Palestinian Authority Arafat
Palestinian Authority wants more tests on Yasser Arafat after claims he was poisoned with radioactive polonium Reuters

The Palestinian Authority has called for an international probe into the death of its leader Yasser Arafat, AP has reported.

The call for an investigation follows lab test results that indicated that Arafat was poisoned by radioactive polonium in 2004.

His widow will ask for his body to be exhumed to perform more extensive tests.

Test performed by a laboratory in Switzerland found significant traces of polonium-210 on Arafat's clothes and personal belongings.

The same substance was used to kill former Russian KGB agent turned dissident Alexander Litvinenko, who died in 2006 in London after drinking tea laced with the radioactive substance.

Claims that Arafat was assassinated surfaced soon after his death, with many pointing the finger at Israel's spy agency Mossad.

20 times lethal dose

Scientists at the Institute of Radiophysics at the University of Lausanne performed the tests on belongings that were given to his widow Suha by the military hospital in Paris, where he died, Francois Bochud, the head of the institute, told Al Jazeera.

Arafat's wife allowed Al Jazeera to take his effects to Switzerland for testing.

A urine stain showed a level of 180 millibecquerels of polonium-210, more than 20 times the dose needed to kill an average human being.

"I can confirm that we measured an unexplained, elevated amount of unsupported polonium-210 in the belongings of Mr Arafat that contained stains of biological fluids," Bochud said.
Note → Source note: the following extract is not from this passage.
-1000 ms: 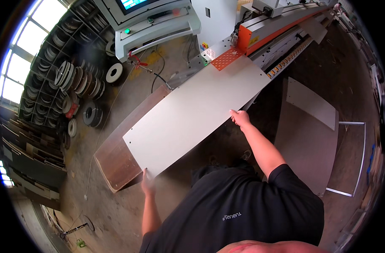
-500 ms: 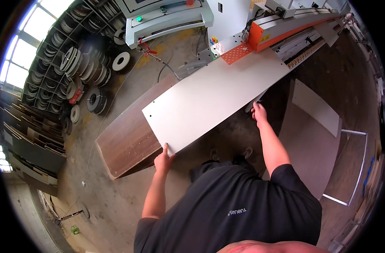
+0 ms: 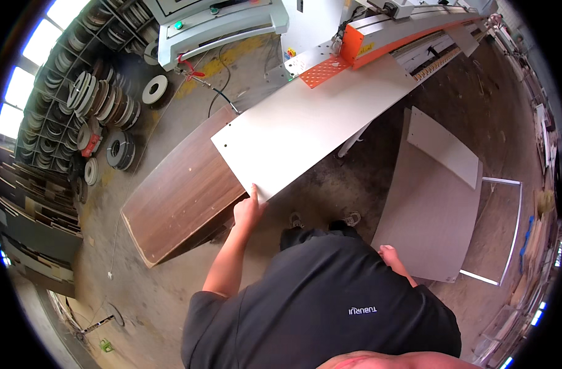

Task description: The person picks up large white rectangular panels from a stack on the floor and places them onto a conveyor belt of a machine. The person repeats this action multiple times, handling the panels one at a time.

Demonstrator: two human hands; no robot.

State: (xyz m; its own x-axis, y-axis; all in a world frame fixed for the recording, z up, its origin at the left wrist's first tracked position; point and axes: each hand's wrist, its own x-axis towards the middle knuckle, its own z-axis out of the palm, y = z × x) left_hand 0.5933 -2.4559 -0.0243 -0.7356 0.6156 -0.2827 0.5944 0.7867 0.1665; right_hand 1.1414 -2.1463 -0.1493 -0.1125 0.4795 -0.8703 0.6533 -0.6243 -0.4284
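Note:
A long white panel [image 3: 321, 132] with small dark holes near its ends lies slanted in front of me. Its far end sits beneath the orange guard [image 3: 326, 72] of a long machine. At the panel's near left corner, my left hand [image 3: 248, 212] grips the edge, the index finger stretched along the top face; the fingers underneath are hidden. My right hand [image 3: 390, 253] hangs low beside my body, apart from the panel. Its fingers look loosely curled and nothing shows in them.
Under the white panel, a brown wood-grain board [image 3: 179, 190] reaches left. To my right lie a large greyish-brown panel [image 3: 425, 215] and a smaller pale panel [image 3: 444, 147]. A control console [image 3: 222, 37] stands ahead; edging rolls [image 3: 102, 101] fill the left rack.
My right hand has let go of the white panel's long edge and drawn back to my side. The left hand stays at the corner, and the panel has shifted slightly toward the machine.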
Eight years after the Palestinian leader died it remains unclear exactly what caused his death. Cirrhosis of the liver, cancer, and Aids have been suggested as the cause of death in the past - but doctors in Lausanne ruled them out.

Painful conclusion

Their conclusions were based on his medical file provided by his wife, not on first-hand examination of the body.

"There was not liver cirrhosis, apparently no traces of cancer, no leukaemia," said Dr Patrice Mangin, the head of the Institute of Legal Medicine of Lausanne University. "Concerning HIV, Aids - there was no sign and the symptomology was not suggesting these things."

"We got into this very, very painful conclusion, but at least this removes this great burden on me," Arafat's wife told the television channel.

"At least I've done something to explain to the Palestinian people, to the Arab and Muslim generation all over the world, that it was not a natural death, it was a crime," she added.

Bochud, the head of the institute, said the only way to confirm the findings would be to exhume Arafat's body to perform further tests.

"But we have to do it quite fast because polonium is decaying, so if we wait too long, any possible proof will disappear," he told Al Jazeera.

Arafat's widow said she would ask for Arafat's body, buried in the West Bank town of Ramallah, to be exhumed.